Last Updated on April 7, 2021
While not everyone is in a position to consider growing their assets, it’s always worth considering in advance. Once you have some disposable income, you’ll at least then know what to do with it. So you might be wondering, real estate or stocks, which will make you richer? Well read on for more information.
Investing in the Property Market
When you buy a house you get somewhere to live at a lower price than if you were renting. Sure, you have to have a deposit of at least 10%, but it’s arguably one of the best investments you can make. For starters, you can fix it up as you wish. And when you leave or sell, the increased value from your improvements goes to you, not to a landlord.
If you’re smart with your purchase and buy a house under market price as a distress sale you have an immediate profit built in. Commonly known as a “fixer upper” (Learn more about it from my bestseller “Think Like a Tycoon – Profit From Selling Distressed Properties”), they offer amazing ways to see return on your investment. What’s more, flipping a house you bought for $20,000 at auction for at least ten times the price is clearly an amazing way to make money.
If you place a 20% deposit and your property goes up in value by 20%, you have made 100% on your investment. If the real estate market drops, it doesn’t matter, you still can live in the place with the overhead being what you expected. Eventually you will make money.

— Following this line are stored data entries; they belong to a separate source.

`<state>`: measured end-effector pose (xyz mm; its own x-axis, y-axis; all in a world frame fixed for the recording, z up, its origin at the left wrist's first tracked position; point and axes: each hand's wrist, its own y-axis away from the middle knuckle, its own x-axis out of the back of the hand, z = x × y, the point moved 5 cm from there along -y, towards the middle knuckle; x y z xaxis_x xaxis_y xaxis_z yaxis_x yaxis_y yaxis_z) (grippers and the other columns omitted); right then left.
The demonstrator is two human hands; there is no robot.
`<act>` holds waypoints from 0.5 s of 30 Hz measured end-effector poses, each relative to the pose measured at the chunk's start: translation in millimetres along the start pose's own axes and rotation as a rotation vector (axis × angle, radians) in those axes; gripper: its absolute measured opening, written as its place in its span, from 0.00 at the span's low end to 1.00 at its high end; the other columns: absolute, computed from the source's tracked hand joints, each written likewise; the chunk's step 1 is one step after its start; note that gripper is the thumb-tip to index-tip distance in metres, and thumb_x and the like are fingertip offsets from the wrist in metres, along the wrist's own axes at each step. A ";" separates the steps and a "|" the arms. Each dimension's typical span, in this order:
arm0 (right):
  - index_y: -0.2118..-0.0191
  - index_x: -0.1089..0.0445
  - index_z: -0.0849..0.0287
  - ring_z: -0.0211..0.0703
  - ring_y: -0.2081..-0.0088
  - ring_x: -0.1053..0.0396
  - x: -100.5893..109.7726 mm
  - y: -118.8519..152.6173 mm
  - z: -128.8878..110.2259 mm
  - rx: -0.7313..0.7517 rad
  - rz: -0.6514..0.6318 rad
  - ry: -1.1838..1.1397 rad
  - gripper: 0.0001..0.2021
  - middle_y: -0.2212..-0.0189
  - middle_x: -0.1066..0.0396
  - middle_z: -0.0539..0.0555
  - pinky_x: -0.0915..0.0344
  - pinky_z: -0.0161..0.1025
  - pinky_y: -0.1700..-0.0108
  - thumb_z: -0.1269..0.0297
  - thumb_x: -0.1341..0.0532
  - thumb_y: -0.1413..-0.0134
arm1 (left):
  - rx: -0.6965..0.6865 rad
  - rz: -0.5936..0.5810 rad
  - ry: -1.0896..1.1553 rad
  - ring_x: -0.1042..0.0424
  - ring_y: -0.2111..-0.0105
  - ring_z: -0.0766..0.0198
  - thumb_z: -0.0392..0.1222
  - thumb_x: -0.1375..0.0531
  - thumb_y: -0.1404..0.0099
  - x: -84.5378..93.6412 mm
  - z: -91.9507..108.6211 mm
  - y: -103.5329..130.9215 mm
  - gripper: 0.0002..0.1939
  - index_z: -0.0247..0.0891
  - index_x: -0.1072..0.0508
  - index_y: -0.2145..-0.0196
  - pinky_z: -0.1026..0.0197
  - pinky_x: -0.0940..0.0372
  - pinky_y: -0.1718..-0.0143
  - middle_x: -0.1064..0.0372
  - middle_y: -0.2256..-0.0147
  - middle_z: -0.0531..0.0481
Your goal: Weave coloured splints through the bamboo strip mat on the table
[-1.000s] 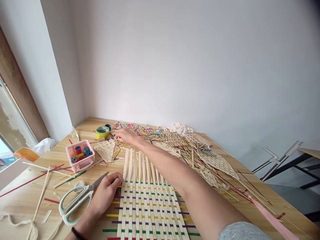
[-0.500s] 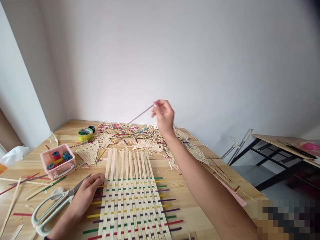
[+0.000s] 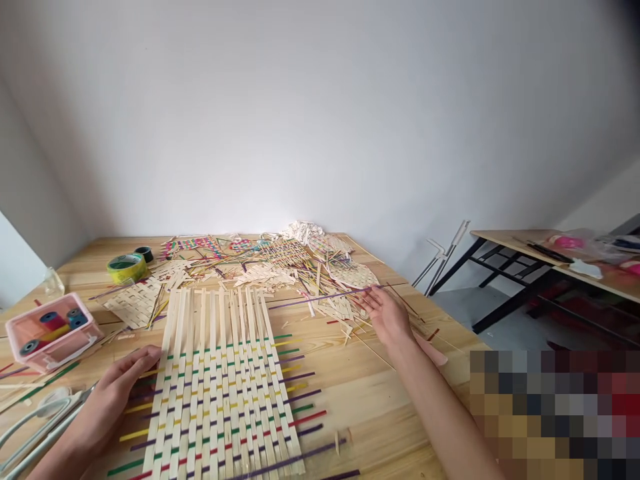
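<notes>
In front of me lies a woven mat (image 3: 220,393) of pale flat strips crossed by green, yellow, purple and red ones. The upper ends of the pale strips are unwoven, and coloured ends stick out at both sides. My left hand (image 3: 125,381) is closed at the mat's left edge, thumb and fingers together on it. To the right, my right hand (image 3: 387,313) pinches one end of a thin purple strip (image 3: 315,299). The strip's other end reaches left, close to the unwoven pale strips. Scissors (image 3: 47,423) with pale handles lie partly behind my left forearm.
A pink box (image 3: 53,330) of thread spools stands at the left, with yellow tape (image 3: 127,268) behind it. Loose strips and woven pieces (image 3: 285,253) cover the table's back. Beyond the right edge is another table (image 3: 530,248).
My right hand has come down and to the right with the purple strip, from raised above the table. My left hand stays at the mat's edge. The view has shifted right.
</notes>
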<state>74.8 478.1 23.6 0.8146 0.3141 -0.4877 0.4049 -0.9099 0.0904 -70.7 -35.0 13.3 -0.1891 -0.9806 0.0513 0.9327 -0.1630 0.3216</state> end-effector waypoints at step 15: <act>0.67 0.29 0.60 0.40 0.67 0.23 16.6 5.4 -4.9 0.055 -0.038 -0.011 0.13 0.69 0.24 0.52 0.20 0.38 0.63 0.67 0.26 0.57 | 0.270 0.139 -0.006 0.27 0.82 0.59 0.39 0.19 0.83 -9.4 -0.6 6.5 0.41 0.45 0.26 0.65 0.64 0.33 0.87 0.27 0.78 0.60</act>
<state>92.5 479.6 20.3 0.7944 0.3458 -0.4993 0.4118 -0.9110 0.0242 -62.7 -26.9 14.4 -0.0678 -0.9907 0.1182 0.8348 0.0085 0.5504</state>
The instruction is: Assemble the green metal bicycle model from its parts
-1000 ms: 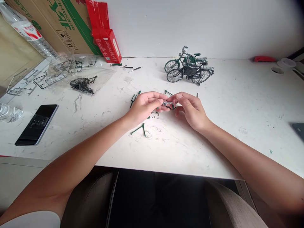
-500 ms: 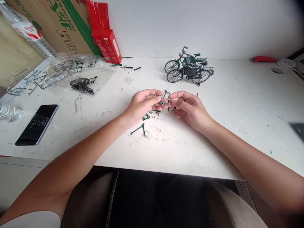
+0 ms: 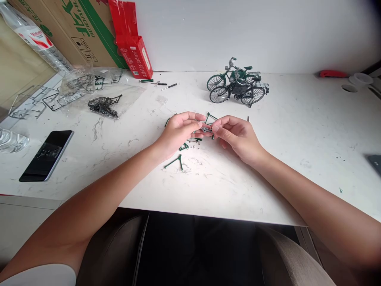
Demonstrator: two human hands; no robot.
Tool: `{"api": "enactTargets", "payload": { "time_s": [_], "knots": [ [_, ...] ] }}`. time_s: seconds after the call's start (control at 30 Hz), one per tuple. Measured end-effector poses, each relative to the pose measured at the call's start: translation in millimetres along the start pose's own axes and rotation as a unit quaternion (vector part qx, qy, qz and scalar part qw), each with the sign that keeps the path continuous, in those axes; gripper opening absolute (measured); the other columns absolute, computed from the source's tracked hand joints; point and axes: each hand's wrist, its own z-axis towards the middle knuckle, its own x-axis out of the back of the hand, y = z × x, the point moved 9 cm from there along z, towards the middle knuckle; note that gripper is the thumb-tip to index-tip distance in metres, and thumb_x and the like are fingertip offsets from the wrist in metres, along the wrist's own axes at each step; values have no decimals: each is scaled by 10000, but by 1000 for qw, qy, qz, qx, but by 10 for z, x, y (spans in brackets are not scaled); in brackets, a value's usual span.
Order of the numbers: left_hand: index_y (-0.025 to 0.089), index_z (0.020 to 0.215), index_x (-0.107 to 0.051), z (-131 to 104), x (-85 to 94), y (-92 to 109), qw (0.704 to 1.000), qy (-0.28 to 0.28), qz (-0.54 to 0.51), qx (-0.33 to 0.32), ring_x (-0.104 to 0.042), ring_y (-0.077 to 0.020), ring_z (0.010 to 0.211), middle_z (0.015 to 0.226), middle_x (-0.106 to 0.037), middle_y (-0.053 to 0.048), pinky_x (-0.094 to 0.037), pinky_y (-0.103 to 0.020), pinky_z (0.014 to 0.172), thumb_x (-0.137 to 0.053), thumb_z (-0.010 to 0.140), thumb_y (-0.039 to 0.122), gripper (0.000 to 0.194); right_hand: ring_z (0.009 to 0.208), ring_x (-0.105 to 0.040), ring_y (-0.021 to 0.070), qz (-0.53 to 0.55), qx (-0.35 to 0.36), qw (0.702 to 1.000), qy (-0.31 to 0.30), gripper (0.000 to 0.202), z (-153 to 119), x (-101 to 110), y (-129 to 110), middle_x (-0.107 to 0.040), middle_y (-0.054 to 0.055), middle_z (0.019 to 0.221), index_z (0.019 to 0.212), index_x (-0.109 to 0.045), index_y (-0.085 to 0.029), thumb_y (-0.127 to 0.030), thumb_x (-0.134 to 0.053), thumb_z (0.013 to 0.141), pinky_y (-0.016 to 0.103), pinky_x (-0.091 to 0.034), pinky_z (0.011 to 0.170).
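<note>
Between my two hands is a small silver model-bicycle handlebar (image 3: 205, 129) with a dark green grip at its right end. My left hand (image 3: 181, 129) pinches its left side between thumb and fingers. My right hand (image 3: 236, 137) has thumb and index finger closed on its right side. Under and around the hands lie green model parts: a frame piece (image 3: 210, 115) behind them, a forked piece (image 3: 179, 157) in front, and a small green bracket (image 3: 183, 147). Several tiny screws (image 3: 198, 144) are scattered beside these. The fingers partly cover the handlebar.
Two model bicycles (image 3: 238, 85) stand at the back. Small screwdrivers (image 3: 169, 86) lie left of them. At left are bagged black parts (image 3: 104, 107), part frames (image 3: 29, 103), a phone (image 3: 47, 155) and a bottle (image 3: 35, 37). A red packet (image 3: 135, 55) leans by a cardboard box (image 3: 86, 35).
My right thumb and index finger have closed in on the handlebar's right end, covering more of it. The left hand keeps nearly the same hold.
</note>
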Motion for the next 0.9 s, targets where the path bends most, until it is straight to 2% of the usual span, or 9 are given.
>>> {"api": "enactTargets", "payload": {
  "time_s": [0.23, 0.43, 0.6, 0.73, 0.9],
  "knots": [
    [146, 1055, -731, -5, -3, 7, 1000, 1, 1, -18, -821, -210, 947, 1053, -841, -116, -620, -409, 1008, -802, 930, 205, 155, 710, -624, 159, -7, -4, 1000, 7, 410, 11, 14, 26, -751, 50, 872, 857, -726, -233, -614, -872, 893, 288, -493, 526],
    [165, 1024, -736, -16, -57, 30, 998, -12, -3, -57, -807, -236, 1083, 1042, -836, -99, -621, -410, 1028, -792, 942, 213, 110, 804, -693, 191, -3, 7, 1000, 19, 405, 19, 30, 8, -744, 59, 899, 921, -728, -240, -622, -860, 903, 286, -507, 527],
    [169, 1007, -739, -21, -62, 37, 996, -13, 5, -87, -797, -229, 1092, 1059, -834, -95, -622, -411, 1041, -806, 945, 233, 112, 848, -712, 204, -16, 10, 999, 30, 409, 12, 26, -14, -749, 70, 914, 971, -715, -245, -633, -838, 925, 275, -513, 506],
    [171, 1016, -738, -39, -65, 61, 995, -10, 20, -96, -786, -228, 1129, 1101, -832, -101, -620, -414, 1068, -824, 949, 263, 142, 800, -693, 189, 8, -9, 1000, 23, 422, 9, -10, 2, -740, 59, 912, 992, -703, -259, -650, -841, 914, 278, -529, 489],
    [165, 1014, -730, -60, -85, 89, 995, -15, 22, -99, -787, -231, 1154, 1114, -825, -105, -625, -403, 1083, -859, 939, 294, 197, 745, -667, 162, 29, -13, 999, 18, 440, 19, -20, 21, -728, 54, 883, 933, -708, -231, -645, -854, 904, 308, -582, 561]
  ]
}}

ProTip – Whatever you decide to invest in, whether it’s the stock market, real estate, or as a business partner, know what you’re investing in, and don’t risk more than you can afford to lose.
Investing in the Stock Market
So when it comes to real estate vs stocks returns, your main deciding factor should be risk. Realistically, you shouldn’t bother with stocks unless you have at least $10,000 to invest, although slightly under will be acceptable.
For a more detailed guide on how much money you need based on various stock trading scenarios like “day trading”, check out Ragingbull’s post.
Penny stocks, which are minor investments, are not only quite risky, but they don’t see particularly high returns. That’s why working with bigger amounts of money is usually the better option. But “better” is a very loaded term in stock investment.
If you buy a diversified portfolio of stocks and bonds from a mutual fund or hedge fund, you could, and probably would, lose anywhere from 50% to 100% of your investment.
People who work in stock deal with other people’s money; this is the point. However, if you’re a day player working with your own money, the level of risk is much higher. While an investor might stand to lose their annual bonus by making a bad play, you could stand to lose your entire savings.
Real Estate vs Stock Returns
Nothing is without risk. The main problem with property is not the risk, but rather looking after it and repairing things. Property ownership can be stressful, but it also adds a level of security.
However, if you’re deciding between investing in real estate vs stocks, then your better option is real estate. If you’ve got some DIY knowledge and some spare cash, you can make some real money flipping properties and selling them, or renting them out. Investing in stocks, on the other hand, has a higher level of risk and a lower chance of return.